On the security and operations side, CrowdStrike and Palantir are deploying Nemotron models for cybersecurity analysis and operational decision-making across complex environments, per NVIDIA.

As Startup Fortune noted, the pattern is familiar: NVIDIA builds the surrounding stack, then gives developers reasons to stay inside it. “CUDA did that for accelerated computing. The question now is whether Nemotron, NIM and the agent tooling can do something similar for enterprise AI software.”

The Lock-in Calculus

The competitive dynamic is straightforward. If an enterprise already runs NVIDIA GPUs, deploys through NIM, uses NemoClaw blueprints, and chooses Nemotron models, NVIDIA captures a software relationship that extends well beyond hardware sales. Meta’s Llama and Mistral offer vendor-neutral alternatives, and NVIDIA’s performance claims will face real-world testing as developers benchmark Ultra against Qwen, Llama, and other open models on production workloads.

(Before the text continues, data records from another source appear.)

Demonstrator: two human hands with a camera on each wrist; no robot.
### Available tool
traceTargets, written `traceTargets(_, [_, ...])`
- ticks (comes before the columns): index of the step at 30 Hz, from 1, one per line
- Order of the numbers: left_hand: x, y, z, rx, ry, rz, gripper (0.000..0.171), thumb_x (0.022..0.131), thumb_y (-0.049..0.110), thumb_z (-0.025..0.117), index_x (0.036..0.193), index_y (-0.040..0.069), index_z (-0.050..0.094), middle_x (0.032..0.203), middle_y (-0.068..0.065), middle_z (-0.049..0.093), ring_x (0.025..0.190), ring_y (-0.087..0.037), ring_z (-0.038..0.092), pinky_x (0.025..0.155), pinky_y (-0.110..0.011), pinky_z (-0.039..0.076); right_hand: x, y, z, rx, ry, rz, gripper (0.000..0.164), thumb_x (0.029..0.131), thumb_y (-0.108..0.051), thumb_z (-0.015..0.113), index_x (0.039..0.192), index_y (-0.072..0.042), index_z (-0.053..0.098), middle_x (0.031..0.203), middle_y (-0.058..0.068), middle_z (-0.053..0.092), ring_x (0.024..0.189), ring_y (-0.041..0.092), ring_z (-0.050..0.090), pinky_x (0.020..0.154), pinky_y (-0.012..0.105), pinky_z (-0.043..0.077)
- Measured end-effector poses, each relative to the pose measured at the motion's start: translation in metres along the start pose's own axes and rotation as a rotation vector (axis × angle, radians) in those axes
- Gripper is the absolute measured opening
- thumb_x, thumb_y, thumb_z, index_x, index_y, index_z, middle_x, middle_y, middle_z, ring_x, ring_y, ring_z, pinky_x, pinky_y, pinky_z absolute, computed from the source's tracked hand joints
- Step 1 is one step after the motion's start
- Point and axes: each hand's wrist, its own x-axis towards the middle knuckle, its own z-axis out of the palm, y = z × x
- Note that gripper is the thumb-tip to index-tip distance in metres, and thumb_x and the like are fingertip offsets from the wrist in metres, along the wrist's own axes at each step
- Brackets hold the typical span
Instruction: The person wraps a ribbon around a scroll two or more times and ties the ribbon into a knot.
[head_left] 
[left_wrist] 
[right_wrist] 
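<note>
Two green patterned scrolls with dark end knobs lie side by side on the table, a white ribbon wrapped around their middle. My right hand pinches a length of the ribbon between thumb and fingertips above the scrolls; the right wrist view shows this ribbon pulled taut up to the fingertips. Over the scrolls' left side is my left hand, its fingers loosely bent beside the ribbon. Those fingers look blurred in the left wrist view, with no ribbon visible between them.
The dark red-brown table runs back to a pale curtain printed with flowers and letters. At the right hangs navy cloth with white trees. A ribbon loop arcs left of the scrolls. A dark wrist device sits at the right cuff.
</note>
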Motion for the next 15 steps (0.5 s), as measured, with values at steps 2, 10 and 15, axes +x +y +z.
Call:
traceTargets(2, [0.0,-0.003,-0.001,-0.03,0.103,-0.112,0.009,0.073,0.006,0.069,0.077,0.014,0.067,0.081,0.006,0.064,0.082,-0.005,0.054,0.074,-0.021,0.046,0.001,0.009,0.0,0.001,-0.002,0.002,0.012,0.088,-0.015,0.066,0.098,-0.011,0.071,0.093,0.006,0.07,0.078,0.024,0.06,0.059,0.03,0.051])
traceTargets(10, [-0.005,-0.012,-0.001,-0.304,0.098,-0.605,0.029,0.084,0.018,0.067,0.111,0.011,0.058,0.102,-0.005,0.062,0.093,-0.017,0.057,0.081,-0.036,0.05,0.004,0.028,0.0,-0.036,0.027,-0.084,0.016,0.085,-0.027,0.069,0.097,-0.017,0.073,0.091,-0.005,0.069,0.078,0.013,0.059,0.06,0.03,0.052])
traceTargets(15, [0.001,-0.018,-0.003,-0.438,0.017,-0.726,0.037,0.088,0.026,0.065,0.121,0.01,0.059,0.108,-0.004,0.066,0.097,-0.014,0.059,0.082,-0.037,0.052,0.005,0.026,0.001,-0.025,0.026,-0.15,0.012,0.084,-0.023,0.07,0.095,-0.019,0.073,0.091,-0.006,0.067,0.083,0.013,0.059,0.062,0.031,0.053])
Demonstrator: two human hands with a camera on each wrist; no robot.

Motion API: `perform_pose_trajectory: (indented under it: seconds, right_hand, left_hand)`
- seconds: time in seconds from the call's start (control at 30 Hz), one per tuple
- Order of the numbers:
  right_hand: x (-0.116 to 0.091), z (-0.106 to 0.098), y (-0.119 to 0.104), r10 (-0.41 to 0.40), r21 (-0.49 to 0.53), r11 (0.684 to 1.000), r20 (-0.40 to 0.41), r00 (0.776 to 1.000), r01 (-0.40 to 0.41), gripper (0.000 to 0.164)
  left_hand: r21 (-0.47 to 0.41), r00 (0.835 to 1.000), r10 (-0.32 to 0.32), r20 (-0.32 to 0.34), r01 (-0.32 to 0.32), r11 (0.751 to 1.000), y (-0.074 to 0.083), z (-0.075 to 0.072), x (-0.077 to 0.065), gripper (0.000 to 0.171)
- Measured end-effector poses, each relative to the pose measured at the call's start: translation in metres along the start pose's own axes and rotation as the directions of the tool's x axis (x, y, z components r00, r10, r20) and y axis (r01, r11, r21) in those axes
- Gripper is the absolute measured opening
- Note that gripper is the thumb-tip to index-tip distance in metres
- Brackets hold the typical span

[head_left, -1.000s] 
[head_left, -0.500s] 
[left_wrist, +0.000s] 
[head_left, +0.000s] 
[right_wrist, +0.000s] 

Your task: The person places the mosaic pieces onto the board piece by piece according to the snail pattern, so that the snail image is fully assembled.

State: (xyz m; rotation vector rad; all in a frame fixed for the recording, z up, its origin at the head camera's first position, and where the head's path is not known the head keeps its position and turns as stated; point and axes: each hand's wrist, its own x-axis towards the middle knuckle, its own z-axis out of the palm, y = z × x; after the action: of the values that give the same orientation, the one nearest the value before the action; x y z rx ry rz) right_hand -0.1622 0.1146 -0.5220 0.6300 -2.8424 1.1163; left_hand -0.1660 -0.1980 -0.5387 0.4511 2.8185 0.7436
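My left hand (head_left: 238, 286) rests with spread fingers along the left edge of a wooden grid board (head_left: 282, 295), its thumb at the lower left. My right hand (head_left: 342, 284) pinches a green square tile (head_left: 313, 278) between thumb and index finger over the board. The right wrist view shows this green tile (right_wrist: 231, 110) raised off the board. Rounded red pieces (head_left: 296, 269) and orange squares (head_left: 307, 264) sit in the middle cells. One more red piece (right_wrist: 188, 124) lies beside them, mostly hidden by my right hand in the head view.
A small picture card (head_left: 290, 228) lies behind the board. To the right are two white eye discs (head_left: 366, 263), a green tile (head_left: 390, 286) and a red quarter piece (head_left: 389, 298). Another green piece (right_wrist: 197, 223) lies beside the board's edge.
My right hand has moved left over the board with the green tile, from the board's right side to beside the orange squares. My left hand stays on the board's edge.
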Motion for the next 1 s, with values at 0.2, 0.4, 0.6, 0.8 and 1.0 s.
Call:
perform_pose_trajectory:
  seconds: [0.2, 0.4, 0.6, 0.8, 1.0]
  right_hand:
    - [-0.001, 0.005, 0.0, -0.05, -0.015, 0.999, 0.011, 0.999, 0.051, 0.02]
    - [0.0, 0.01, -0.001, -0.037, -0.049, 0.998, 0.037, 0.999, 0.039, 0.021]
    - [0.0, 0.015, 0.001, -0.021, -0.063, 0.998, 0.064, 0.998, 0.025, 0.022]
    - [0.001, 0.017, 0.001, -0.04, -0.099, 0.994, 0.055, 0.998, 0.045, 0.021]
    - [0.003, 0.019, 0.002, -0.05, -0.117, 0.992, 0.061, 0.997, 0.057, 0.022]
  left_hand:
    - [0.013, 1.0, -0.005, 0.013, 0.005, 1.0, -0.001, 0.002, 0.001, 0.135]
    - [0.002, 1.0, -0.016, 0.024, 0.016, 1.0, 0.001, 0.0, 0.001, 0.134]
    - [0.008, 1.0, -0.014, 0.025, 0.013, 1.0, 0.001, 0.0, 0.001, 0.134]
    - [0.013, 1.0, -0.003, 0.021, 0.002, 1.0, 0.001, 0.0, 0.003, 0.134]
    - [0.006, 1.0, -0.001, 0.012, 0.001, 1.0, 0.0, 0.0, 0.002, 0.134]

NVIDIA also released 10 million new SFT samples, 1 million new RL tasks, and 15 new RL environments as open data alongside the model, bringing cumulative Nemotron open data totals to 50 million SFT samples and 55 RL environments. The transparency play is deliberate: sovereign AI and enterprise customers increasingly demand training data provenance alongside model weights.